*TASK DIRECTIONS*
Scan the data. Collect each line that contains the word "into".

Top of TASK DATA

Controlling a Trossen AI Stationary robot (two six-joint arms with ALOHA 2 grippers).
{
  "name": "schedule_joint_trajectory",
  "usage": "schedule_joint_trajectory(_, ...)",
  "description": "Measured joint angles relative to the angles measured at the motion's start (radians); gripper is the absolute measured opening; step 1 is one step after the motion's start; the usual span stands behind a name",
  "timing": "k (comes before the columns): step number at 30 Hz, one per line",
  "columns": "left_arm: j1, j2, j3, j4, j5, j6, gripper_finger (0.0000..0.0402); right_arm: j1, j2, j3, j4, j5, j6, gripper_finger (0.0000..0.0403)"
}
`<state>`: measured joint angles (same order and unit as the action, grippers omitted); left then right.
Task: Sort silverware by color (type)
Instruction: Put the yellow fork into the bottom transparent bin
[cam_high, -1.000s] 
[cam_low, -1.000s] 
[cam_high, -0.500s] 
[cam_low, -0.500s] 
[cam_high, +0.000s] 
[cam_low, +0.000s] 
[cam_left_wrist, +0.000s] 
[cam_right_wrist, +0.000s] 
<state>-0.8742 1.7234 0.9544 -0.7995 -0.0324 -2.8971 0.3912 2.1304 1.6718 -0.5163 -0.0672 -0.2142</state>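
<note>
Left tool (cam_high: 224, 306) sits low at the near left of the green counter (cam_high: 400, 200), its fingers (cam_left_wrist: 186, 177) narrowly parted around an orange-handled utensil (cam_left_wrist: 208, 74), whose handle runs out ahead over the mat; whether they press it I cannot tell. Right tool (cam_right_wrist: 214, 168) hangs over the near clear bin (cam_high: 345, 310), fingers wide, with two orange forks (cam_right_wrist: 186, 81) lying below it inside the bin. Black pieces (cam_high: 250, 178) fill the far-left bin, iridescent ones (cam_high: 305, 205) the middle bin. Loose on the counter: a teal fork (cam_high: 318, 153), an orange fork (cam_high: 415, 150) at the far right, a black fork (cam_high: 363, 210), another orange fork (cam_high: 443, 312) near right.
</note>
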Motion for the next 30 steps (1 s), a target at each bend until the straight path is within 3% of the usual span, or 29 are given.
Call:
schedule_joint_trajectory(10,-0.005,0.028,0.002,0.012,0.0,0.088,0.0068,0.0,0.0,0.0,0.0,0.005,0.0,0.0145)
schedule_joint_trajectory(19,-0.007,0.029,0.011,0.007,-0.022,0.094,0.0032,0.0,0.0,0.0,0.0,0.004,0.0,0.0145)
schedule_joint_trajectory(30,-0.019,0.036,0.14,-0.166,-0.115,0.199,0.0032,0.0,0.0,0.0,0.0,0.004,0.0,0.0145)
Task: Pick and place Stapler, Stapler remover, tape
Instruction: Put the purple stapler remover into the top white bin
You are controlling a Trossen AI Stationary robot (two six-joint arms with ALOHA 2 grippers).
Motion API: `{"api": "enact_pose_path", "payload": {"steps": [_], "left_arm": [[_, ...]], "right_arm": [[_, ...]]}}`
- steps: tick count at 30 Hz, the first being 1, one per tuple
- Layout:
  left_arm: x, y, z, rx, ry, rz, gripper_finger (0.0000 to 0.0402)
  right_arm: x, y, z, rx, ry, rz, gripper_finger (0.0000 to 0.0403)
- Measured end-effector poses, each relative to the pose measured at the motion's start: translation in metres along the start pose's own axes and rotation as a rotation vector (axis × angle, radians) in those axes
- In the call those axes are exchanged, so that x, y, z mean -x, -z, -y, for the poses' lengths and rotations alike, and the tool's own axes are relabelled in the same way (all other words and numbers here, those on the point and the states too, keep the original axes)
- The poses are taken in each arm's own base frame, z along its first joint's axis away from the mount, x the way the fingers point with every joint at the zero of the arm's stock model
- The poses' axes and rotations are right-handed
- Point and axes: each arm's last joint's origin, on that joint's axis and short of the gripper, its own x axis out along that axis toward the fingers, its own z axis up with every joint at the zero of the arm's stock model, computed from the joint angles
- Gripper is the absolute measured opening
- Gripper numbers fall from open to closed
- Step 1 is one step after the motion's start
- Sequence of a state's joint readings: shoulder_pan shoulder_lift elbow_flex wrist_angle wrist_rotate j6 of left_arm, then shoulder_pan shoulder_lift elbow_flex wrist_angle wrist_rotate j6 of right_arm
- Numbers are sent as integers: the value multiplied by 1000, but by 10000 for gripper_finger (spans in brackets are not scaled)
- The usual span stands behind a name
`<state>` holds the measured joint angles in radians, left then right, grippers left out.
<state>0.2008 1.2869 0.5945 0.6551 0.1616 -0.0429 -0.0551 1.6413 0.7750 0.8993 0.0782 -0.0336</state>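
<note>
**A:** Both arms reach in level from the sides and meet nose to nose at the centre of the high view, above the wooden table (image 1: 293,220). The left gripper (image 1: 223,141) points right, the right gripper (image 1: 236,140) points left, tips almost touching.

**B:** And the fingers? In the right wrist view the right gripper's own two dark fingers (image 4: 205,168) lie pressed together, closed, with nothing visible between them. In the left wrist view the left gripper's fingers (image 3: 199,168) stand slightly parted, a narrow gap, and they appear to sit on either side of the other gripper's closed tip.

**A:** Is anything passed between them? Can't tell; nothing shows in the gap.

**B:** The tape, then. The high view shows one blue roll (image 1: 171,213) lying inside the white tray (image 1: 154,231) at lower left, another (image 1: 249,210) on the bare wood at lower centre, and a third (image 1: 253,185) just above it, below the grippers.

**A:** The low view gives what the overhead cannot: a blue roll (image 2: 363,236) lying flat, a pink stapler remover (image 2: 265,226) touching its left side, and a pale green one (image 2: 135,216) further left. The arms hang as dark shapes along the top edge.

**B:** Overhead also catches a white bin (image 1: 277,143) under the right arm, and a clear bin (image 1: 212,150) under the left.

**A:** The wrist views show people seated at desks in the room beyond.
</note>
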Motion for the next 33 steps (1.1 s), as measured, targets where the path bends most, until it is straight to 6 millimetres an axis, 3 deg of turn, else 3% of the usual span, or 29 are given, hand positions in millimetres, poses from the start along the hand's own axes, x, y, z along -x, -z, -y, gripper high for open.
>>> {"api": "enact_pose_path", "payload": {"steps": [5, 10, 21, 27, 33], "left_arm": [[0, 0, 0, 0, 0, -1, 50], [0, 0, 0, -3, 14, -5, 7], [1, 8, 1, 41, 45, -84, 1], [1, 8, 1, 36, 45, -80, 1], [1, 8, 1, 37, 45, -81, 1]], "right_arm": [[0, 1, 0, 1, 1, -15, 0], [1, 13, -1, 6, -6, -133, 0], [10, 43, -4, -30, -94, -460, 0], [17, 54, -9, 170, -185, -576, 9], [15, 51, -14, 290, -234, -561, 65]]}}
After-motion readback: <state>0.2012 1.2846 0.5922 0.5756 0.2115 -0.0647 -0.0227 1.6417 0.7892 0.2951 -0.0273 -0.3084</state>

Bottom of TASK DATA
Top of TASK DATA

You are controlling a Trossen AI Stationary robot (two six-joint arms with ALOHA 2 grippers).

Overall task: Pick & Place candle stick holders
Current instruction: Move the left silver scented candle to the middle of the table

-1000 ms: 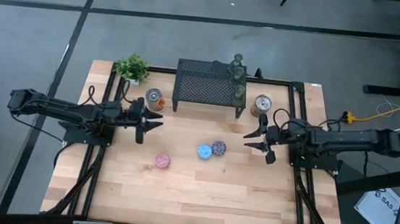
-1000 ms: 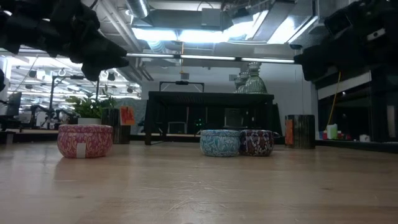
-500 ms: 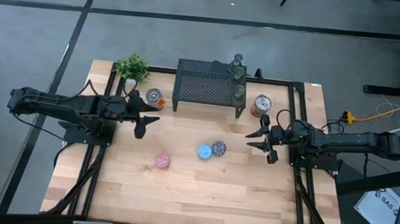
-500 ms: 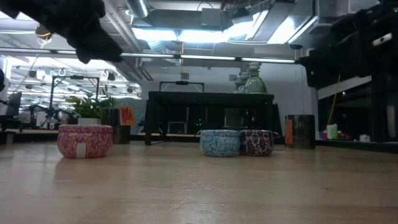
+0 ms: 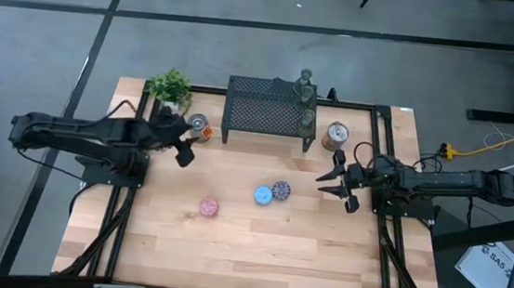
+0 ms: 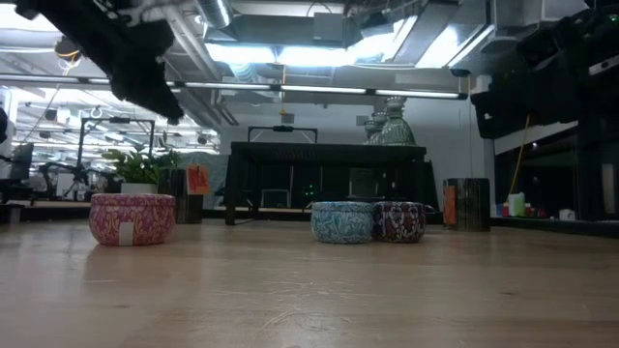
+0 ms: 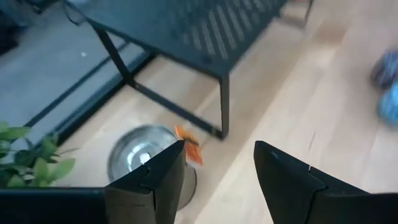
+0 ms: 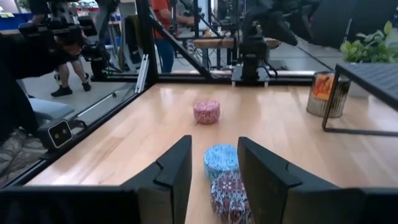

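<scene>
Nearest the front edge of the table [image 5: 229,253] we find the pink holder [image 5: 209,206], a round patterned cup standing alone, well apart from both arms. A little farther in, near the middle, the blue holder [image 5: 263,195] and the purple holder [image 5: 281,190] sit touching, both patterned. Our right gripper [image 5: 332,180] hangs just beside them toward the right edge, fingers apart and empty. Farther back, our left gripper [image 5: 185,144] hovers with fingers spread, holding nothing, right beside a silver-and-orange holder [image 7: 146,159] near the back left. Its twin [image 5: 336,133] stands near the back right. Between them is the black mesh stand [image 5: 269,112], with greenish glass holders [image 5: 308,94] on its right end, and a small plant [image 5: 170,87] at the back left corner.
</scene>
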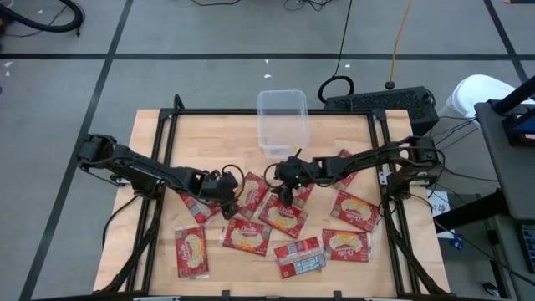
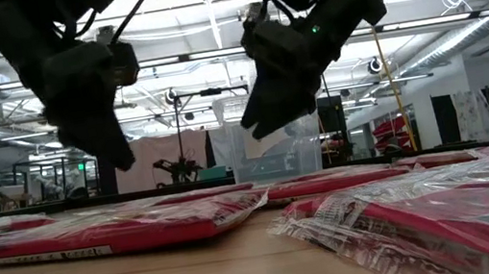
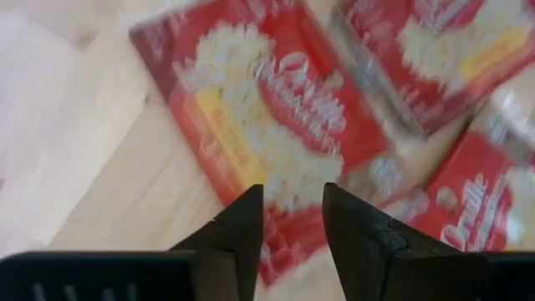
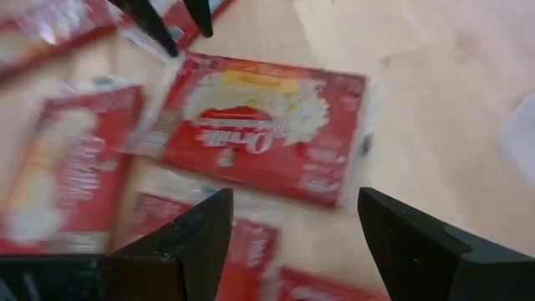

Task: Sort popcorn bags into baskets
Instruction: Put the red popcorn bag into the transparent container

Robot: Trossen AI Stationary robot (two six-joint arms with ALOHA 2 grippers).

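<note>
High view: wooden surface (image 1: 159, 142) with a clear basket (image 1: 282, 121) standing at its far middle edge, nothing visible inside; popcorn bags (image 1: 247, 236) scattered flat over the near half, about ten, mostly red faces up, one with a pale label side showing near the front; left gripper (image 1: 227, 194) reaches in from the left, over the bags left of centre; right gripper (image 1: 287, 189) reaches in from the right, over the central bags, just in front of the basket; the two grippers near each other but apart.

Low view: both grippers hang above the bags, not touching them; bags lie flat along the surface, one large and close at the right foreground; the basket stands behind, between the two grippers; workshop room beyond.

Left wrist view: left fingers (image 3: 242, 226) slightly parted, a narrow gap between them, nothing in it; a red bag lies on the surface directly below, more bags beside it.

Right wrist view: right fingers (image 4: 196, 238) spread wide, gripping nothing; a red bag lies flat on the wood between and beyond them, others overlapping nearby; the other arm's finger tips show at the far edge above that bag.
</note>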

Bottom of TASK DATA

*ANSWER BELOW*
Instruction: Put the yellow fork into the bottom transparent bin
Instruction: Put the purple stapler remover into the top white bin
Task: Sort popcorn bags into baskets
Instruction: Put the red popcorn bag into the transparent container

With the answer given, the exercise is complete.